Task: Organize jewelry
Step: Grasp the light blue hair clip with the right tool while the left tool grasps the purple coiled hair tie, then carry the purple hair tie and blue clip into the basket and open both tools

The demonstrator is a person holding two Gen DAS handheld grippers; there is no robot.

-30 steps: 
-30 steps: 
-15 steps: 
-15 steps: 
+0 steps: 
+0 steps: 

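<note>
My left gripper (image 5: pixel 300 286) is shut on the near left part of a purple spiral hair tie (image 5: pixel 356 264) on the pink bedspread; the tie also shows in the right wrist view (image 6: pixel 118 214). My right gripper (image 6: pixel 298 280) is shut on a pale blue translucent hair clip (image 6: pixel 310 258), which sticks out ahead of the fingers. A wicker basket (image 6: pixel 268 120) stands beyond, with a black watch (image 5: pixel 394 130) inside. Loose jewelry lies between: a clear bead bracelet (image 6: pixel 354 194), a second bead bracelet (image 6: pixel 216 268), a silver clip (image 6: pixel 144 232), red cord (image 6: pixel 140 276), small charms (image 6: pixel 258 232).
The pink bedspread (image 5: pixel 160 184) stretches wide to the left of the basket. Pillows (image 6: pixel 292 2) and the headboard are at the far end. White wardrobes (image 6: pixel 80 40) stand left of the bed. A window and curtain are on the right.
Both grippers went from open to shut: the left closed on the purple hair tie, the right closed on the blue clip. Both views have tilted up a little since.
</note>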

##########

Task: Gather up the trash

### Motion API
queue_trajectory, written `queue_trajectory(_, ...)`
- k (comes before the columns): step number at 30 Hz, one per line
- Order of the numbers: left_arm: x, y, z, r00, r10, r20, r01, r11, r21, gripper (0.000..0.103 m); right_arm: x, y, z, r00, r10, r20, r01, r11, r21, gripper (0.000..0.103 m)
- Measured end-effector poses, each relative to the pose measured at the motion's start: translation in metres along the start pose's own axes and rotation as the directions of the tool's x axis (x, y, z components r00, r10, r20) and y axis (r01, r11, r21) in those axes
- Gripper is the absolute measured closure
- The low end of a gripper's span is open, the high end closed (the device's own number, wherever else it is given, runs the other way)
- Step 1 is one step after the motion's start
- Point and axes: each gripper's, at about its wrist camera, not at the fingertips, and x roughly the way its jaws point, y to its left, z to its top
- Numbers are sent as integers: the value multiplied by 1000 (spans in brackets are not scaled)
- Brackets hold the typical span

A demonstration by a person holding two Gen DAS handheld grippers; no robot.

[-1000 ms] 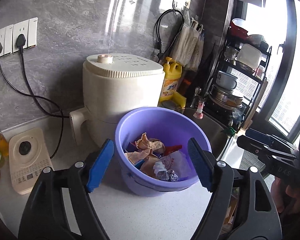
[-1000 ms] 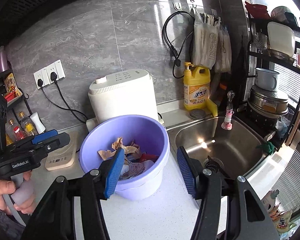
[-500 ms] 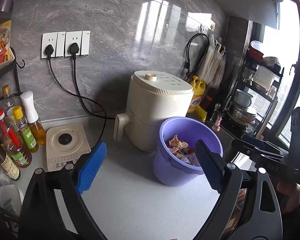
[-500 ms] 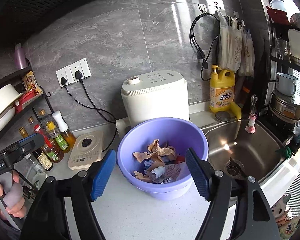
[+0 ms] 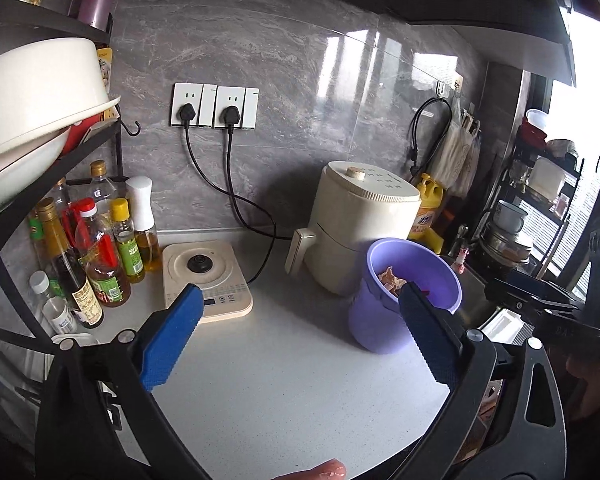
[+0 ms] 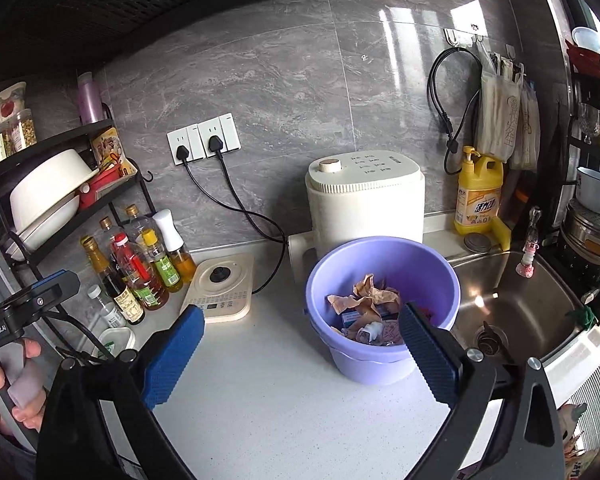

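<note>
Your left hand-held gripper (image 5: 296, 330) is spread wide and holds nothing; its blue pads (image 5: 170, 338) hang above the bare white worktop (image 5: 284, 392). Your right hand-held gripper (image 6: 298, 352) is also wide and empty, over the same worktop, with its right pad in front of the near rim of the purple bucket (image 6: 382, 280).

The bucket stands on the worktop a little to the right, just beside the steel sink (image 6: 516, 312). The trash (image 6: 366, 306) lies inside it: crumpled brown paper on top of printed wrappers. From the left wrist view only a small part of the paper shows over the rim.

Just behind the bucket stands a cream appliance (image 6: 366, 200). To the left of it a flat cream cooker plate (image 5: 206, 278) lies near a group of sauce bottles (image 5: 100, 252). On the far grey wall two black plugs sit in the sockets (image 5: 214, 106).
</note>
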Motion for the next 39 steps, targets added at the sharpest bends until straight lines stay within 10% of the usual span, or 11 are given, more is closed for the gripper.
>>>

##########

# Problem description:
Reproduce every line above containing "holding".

# Answer below:
The demonstrator is a person holding two Gen DAS handheld grippers; there is no robot.
A demonstration by a person holding two Gen DAS handheld grippers; no robot.

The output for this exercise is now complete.